If I identify a previously unseen change in DNA in someone with a genetic disorder, I have to make a judgement about whether that change is possibly a rare polymorphism or has the potential to cause disease. The more genomes I can compare to, the easier I can work out what's 'normal'.

The DNA in your body could stretch between you and Pluto.

17 times.

With whole genome sequencing, we are usually looking directly for changes. We don't usually use the data to construct haplotypes or generate locational information, which is what I think you're referring to (although you can use the data in this way).

You might like to have a quick read on haplotypes and traditional mapping. That's the process of determining which pieces of DNA are shared by affected patients (particularly those in the same family) and thus, likely to contain the disease-causing gene. You identify which pieces of DNA are shared by scoring polymorphisms (is this base an A or a G? is this repeat 3 or 4 long? etc) and comparing across patients and unaffected family members. If affected people within a family all share the same version of a piece of DNA sequence, and the unaffected family members don't have the same version of that piece of DNA, we can often make predictions about how likely it is that piece of DNA contains the problematic gene. We then have to look at the sequences of all the genes in that piece of DNA and try to work out what's likely to be normal variation and what might be problematic.

With whole genome sequencing, we go straight to the entire sequence of all the DNA. We don't need to identify a haplotype, although we may have one from previous mapping experiments and can therefore discard any changes we see on chrmosomes/in genomic regions that we know don't contain the gene.

Thanks for the response!

Yes, haplotypes and linkage analysis is what we covered. I don't think we did anything on whole genome sequencing. The main techniques we covered were karyotyping/banding, Array CGH, FISH/paint probes, and sequencing - though I believe it was impressed on us that sequencing is only done once you've narrowed down a candidate sequence. Is this not true, then, because it's easier and cheaper to do than it was before? This was all in the context of a genetics clinic helping couples who were TTC - is whole genome sequencing still not generally used in that context (and is that then why we didn't hear much about it, perhaps)?

I'm on my second year of biology and am just studying cell biology at the moment, it's fascinating stuff and I love reading my books.

Agree with ethics, how far do we go before we're selective breeding? Mistakes in DNA replication are surprisingly few (on phone so can't scroll upwards to see you said about that)

The DNA in your body could stretch between you and Pluto.

17 times.

Crazy. And that all fits in a little human body. How thin these strands must be (and all the information contained) is just incomprehensible to me.

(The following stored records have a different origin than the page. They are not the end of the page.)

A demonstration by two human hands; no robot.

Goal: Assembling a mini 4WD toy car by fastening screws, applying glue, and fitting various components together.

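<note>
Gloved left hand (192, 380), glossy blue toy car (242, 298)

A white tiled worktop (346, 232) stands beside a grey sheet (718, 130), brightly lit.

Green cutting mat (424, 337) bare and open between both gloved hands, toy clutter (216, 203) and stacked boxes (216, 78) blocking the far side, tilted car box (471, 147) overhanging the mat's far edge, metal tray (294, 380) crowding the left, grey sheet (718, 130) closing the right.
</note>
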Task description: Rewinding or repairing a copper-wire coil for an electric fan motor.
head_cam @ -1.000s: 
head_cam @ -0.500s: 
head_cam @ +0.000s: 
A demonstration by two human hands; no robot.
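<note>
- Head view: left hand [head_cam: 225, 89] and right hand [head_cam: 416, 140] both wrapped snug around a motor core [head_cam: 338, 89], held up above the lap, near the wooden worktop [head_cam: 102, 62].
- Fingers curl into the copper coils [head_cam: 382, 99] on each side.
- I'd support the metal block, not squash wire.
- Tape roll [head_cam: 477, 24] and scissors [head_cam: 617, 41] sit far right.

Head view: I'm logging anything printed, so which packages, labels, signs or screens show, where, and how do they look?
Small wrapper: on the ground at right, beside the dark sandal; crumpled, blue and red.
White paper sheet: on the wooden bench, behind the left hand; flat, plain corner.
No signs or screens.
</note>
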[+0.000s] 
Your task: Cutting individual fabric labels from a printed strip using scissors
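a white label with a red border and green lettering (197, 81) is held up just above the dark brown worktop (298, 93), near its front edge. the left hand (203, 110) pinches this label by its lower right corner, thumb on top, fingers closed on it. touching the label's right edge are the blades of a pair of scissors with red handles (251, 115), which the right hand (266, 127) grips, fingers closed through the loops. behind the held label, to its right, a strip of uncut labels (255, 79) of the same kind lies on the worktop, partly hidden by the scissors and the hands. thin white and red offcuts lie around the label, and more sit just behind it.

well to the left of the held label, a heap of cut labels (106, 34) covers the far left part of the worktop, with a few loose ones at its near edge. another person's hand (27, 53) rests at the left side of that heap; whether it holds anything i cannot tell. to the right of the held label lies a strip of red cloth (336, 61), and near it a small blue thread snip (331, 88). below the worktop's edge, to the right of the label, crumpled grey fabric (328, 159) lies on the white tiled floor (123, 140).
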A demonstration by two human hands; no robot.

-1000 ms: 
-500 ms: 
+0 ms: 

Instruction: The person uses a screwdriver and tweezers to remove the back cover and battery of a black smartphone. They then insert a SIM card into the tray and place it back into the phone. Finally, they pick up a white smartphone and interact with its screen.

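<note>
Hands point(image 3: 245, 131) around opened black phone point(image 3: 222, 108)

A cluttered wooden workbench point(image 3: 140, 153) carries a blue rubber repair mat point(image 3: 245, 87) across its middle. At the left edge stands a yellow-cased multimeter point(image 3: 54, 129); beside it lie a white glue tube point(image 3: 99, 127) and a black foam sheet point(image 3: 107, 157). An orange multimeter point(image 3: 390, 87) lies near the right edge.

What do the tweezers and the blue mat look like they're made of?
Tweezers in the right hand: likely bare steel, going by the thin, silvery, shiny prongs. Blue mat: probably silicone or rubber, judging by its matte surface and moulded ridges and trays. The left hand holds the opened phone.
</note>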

I'm more interested in epigenetics tbh - will reveal a lot about disease - but that's a whole other level of complexity.

There is a form of DS (translocation) which is sort of inherited (in that if you have a translocation involving chromosome 21 you're at much higher risk of having a child with DS).

Used to work in cytogenetics many moons ago. Sequencing (not that I did much) took ages & was complex. Now my old lab sends samples off to somewhere (Korea??? Did I make that up) & it comes back via the computer days later.